Urban Beekeeping

Keeping honeybees in dense urban areas may first appear as just another eccentric gimmick of the local food hipster movement, but it has, in reality, been an integral part of world’s major cities for years. When taken as a whole (not only urban areas), however, the number of bee colonies has plummeted significantly in recent decades. Pavel Filo, the programme director of the only undergraduate degree in beekeeping in Slovakia, where a part of the story was researched and photographed, reveals that while there were more than 450,000 bee colonies in Slovakia in 1990s, the number today is less than 200,000. England’s numbers follow a very similar pattern, and according to University of Reading’s research, the rate at which wild bees are disappearing in England is twice as fast compared to the rest of Europe.

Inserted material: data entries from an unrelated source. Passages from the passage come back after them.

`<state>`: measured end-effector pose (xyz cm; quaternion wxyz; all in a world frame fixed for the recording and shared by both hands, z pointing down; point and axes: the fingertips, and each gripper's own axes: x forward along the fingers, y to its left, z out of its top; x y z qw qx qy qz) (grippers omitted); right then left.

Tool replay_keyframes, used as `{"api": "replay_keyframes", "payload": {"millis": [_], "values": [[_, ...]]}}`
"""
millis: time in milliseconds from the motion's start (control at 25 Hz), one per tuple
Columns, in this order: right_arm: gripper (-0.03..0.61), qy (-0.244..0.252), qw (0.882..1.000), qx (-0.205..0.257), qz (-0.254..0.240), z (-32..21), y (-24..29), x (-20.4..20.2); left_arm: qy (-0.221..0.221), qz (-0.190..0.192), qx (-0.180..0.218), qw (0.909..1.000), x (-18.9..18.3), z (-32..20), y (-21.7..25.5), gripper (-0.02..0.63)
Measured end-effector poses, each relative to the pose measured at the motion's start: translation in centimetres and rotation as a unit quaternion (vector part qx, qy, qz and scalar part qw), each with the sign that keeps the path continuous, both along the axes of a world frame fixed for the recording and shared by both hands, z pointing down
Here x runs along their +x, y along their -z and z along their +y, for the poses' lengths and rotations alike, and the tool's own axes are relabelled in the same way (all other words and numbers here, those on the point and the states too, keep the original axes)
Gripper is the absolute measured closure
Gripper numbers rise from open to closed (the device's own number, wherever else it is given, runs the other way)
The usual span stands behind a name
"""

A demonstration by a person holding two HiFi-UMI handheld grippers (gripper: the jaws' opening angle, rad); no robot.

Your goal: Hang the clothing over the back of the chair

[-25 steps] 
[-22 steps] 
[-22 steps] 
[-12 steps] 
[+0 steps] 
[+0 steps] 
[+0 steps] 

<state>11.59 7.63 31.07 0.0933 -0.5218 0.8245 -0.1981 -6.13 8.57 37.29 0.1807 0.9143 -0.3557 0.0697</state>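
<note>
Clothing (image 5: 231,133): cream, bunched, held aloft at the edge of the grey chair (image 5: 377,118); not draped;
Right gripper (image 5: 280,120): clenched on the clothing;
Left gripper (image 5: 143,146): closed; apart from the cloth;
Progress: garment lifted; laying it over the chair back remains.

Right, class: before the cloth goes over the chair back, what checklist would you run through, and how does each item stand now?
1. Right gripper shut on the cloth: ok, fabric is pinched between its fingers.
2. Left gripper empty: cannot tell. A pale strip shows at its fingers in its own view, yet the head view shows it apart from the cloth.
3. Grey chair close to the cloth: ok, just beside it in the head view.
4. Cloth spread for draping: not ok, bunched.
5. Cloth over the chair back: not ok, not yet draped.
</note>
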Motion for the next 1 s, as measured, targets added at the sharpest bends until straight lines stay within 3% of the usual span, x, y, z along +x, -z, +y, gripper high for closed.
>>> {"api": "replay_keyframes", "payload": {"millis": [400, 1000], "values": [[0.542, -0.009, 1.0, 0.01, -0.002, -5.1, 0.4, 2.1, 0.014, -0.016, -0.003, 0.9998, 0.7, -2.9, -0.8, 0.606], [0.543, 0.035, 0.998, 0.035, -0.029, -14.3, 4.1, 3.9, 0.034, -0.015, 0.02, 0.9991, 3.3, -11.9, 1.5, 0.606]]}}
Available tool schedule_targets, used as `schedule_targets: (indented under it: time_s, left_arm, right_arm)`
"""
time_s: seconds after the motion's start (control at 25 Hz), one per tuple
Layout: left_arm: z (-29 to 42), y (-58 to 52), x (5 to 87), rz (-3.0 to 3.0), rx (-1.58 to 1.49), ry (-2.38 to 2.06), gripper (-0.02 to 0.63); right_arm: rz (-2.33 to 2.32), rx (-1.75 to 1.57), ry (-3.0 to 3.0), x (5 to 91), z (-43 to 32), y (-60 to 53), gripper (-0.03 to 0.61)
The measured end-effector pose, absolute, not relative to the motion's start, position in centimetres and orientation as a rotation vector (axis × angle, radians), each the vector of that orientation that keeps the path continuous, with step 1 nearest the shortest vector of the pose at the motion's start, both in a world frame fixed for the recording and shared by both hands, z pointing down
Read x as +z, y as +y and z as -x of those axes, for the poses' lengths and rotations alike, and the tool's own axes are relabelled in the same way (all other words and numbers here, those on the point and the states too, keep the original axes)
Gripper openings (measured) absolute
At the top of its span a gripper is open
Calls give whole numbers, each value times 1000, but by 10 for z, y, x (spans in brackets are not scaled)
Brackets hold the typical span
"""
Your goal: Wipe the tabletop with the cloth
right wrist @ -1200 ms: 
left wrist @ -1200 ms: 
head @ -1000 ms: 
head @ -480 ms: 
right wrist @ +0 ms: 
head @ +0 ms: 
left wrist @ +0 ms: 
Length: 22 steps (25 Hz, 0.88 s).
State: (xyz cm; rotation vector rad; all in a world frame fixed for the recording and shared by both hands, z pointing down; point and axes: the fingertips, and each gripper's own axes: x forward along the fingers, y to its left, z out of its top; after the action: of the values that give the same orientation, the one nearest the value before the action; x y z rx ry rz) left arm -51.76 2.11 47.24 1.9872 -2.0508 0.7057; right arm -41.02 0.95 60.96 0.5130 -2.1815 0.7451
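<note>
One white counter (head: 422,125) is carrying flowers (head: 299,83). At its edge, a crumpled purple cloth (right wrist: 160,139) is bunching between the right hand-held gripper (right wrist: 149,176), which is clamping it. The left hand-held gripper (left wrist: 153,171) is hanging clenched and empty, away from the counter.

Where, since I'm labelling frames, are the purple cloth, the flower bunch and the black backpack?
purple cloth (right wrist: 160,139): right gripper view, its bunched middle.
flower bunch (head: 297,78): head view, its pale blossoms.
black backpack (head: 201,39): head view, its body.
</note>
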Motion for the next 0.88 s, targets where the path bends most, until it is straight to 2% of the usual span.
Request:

Because bees are a critical part of every healthy ecosystem, this phenomenon became a serious topic of scientific inquiry. It turns out that human agricultural activity has had a devastating effect on bees. Intensive farming, introduction of chemistry, such as pesticides or herbicides, and especially expanding of monoculture land (a land where the same crop is placed year after year) has forced bees out of their natural habitat. And it forced them into cities.

While an urban landscape poses a whole set of other challenges, the fact remains that there is no intensive agriculture, very low pesticide/herbicide levels and no monoculture farming. Carbon emissions undoubtedly impact bees living in cities, but the danger is nowhere near compared to the chemical cocktail described above. Cities, therefore, have, somewhat paradoxically, become oases containing relatively clean food for the bees. Their diet consists primarily of nectar, pollen and water – all found in abundance in city green belts, parks, and green rooftops. Despite the bees’ vital role in pollination of city flora, keeping them was for long forbidden. New York City, for example, only lifted a beekeeping ban in 2010. Until that time, keeping bees was illegal in the same way as was keeping for example exotic venomous animals. Following a staggering rise in popularity of hobbyist beekeeping, many cities changed the laws from banning to regulating, which allows the authorities to produce fairly accurate statistics. According to the CBC, the number of registered beekeepers in London increased by 200% just between 2010 and 2013. And this massive increase in the total number of bees living within a relatively small area is starting to take its toll, as the city’s parks are struggling to feed the ever-growing bee population. Beekeepers, however, maintain that the many advantages that come with placing bees into the urban landscape are still outweighing the challenge with bee-overpopulation, which is, for now, only a problem in London.